*WORK ITEM*.
Lines outside the range are not wanted. Give again exactly the lines between the line holding "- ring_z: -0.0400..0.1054" and the line holding "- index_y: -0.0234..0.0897", inclusive, from the listing below.

*THE RECORDS*.

____

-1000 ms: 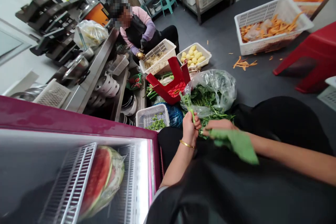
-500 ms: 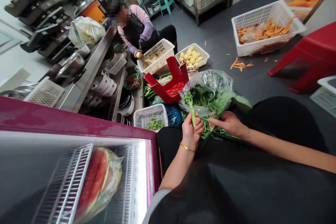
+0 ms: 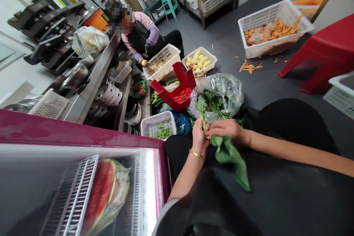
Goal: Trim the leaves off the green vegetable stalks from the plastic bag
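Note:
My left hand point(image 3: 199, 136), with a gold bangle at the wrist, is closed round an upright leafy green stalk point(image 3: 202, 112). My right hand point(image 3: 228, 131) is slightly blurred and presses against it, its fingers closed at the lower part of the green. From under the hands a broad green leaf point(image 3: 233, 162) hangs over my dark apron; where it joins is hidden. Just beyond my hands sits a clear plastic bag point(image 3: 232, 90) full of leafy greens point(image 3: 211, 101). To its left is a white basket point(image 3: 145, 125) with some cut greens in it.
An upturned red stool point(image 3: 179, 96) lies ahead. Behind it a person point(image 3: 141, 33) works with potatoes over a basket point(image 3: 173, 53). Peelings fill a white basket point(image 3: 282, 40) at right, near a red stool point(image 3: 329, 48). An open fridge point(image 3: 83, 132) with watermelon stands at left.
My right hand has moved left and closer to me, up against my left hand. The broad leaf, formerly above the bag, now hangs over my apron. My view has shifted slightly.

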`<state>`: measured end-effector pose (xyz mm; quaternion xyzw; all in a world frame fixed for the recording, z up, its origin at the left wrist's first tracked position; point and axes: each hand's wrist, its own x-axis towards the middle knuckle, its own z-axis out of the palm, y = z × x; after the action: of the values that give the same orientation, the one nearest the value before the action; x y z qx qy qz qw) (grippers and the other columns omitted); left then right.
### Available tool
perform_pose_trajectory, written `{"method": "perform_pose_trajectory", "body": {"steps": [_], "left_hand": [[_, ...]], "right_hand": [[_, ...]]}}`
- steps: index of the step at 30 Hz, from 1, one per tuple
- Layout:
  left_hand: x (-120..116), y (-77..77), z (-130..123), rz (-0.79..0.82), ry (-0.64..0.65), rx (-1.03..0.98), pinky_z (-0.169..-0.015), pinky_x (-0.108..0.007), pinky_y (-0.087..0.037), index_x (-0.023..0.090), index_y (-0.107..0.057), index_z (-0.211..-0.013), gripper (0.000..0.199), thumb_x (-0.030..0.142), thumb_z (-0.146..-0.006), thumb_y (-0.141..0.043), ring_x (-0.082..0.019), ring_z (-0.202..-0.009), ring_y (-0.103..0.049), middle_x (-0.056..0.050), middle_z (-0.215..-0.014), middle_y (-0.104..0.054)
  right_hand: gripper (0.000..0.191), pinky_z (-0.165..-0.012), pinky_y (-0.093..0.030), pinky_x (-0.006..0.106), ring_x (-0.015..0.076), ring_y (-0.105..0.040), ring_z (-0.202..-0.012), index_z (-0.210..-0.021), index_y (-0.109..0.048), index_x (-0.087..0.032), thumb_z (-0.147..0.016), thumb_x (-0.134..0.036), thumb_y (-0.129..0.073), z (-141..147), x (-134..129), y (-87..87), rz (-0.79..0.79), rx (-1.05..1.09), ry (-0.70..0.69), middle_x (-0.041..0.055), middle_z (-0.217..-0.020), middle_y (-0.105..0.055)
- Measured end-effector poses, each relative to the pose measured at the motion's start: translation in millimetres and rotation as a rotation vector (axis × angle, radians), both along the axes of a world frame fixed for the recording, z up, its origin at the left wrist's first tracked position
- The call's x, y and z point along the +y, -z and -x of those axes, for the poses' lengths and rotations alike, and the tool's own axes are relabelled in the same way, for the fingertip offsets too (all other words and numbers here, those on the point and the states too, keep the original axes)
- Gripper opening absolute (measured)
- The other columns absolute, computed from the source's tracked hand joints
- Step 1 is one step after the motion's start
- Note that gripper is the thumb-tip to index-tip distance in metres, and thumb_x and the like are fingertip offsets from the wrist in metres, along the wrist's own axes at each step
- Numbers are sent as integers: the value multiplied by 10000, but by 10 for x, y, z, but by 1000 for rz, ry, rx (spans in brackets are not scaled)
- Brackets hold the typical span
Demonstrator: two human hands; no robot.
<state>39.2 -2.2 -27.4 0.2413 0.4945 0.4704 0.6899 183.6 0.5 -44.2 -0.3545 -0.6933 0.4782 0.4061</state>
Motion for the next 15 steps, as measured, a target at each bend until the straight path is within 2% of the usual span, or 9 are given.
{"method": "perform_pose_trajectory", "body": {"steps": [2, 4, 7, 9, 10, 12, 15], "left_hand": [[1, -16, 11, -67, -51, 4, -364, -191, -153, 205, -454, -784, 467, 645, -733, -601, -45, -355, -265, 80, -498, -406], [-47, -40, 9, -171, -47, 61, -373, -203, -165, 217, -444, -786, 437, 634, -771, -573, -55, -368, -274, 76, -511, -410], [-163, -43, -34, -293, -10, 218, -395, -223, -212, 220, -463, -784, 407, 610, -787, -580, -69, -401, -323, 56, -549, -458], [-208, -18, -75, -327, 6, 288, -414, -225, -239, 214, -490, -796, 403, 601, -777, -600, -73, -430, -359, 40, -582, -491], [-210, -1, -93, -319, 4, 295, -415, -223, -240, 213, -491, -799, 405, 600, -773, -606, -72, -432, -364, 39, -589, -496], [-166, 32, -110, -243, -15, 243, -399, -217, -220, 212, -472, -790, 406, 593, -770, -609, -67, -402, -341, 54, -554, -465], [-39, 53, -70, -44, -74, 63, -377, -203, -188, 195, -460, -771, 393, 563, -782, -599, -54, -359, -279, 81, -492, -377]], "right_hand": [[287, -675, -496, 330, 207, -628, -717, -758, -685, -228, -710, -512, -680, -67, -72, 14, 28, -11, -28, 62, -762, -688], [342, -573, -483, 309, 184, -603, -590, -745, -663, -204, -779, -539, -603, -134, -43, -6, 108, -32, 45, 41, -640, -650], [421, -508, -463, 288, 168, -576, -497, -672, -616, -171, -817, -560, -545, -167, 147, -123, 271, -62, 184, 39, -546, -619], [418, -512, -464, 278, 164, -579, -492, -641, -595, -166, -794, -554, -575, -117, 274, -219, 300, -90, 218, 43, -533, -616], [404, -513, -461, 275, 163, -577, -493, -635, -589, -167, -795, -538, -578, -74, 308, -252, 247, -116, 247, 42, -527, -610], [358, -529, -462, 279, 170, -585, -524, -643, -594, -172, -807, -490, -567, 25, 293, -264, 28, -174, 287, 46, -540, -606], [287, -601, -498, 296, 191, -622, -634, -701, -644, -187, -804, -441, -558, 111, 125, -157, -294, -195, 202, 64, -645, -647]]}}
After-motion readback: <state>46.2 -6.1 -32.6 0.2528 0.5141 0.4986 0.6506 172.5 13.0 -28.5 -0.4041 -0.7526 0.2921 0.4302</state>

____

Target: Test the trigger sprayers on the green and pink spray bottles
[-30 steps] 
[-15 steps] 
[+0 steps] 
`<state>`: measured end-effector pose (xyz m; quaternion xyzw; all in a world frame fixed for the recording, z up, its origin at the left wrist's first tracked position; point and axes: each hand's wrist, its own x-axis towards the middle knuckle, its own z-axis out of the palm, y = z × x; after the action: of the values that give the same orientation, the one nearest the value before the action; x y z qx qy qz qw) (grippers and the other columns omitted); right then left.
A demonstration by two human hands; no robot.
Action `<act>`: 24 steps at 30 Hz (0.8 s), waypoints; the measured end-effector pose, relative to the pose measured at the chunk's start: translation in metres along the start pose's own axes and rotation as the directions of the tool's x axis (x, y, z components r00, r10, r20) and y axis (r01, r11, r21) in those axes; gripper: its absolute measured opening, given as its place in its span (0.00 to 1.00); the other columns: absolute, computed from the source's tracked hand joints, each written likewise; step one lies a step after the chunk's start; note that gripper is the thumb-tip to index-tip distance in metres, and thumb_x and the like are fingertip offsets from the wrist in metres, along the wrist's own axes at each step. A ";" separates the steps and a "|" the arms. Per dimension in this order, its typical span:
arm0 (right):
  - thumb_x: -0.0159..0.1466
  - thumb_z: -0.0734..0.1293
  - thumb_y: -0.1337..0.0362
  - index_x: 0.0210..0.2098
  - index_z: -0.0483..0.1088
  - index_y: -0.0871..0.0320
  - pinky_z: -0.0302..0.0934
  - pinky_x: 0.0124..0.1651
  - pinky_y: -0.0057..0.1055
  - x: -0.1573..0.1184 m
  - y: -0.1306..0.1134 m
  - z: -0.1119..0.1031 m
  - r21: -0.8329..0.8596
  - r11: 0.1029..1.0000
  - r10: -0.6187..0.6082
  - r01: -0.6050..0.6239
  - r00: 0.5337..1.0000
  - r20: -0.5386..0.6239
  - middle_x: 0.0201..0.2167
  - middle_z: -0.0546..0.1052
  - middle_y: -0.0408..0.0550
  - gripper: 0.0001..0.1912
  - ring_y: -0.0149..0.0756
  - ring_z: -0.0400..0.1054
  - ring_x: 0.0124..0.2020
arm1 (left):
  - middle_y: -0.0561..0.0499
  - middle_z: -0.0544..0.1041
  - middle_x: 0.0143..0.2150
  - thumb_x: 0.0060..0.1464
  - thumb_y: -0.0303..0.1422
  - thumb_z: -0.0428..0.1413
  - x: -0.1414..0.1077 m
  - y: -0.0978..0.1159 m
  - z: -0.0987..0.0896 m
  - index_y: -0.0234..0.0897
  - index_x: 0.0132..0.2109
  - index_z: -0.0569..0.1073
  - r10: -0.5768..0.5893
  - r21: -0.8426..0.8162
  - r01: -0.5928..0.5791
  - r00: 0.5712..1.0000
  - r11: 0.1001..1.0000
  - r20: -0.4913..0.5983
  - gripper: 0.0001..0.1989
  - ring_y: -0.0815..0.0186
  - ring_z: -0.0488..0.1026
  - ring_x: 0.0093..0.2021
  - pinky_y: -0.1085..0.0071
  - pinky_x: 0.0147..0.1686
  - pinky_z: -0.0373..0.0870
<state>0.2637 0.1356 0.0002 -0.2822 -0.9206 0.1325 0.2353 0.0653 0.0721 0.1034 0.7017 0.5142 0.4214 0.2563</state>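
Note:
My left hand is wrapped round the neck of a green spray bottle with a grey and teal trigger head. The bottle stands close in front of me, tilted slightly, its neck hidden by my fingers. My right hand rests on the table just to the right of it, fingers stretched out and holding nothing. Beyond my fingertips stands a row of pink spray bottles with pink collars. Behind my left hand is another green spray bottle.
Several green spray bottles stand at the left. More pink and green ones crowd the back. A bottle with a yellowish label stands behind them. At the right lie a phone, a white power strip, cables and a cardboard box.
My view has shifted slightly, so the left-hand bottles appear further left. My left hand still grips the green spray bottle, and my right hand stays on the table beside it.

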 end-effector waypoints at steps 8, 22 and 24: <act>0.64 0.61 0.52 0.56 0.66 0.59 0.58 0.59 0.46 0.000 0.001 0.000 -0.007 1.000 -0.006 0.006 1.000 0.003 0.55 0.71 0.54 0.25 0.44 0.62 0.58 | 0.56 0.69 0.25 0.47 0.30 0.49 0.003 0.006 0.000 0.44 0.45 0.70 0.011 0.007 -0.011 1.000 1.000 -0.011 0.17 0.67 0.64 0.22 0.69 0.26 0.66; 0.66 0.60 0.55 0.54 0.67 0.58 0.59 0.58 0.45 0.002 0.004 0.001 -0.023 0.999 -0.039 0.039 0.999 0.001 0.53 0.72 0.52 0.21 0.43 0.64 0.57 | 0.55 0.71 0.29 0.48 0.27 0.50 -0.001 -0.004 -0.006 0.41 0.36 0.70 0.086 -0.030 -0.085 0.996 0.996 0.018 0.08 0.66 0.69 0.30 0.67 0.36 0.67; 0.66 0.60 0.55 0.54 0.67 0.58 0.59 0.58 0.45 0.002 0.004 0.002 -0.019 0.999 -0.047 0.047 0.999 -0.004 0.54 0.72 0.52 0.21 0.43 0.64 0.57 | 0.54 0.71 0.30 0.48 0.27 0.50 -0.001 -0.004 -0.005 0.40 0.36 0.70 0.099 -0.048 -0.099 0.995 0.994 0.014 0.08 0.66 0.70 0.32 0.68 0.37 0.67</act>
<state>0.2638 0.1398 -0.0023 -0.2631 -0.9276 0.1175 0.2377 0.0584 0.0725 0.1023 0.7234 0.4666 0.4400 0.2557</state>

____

*SOLVED EXERCISE*.
  - ring_z: -0.0400..0.1054
  - ring_x: 0.0124..0.2020
arm1 (left):
  - middle_y: -0.0561..0.0499
  - middle_z: -0.0544..0.1041
  - middle_x: 0.0143..0.2150
  - thumb_x: 0.0060..0.1464
  - thumb_y: -0.0303..0.1422
  - thumb_z: -0.0428..0.1413
  - x: -0.1414..0.1077 m
  - y: -0.0978..0.1159 m
  - z: -0.0987..0.0896 m
  - index_y: -0.0234..0.0897

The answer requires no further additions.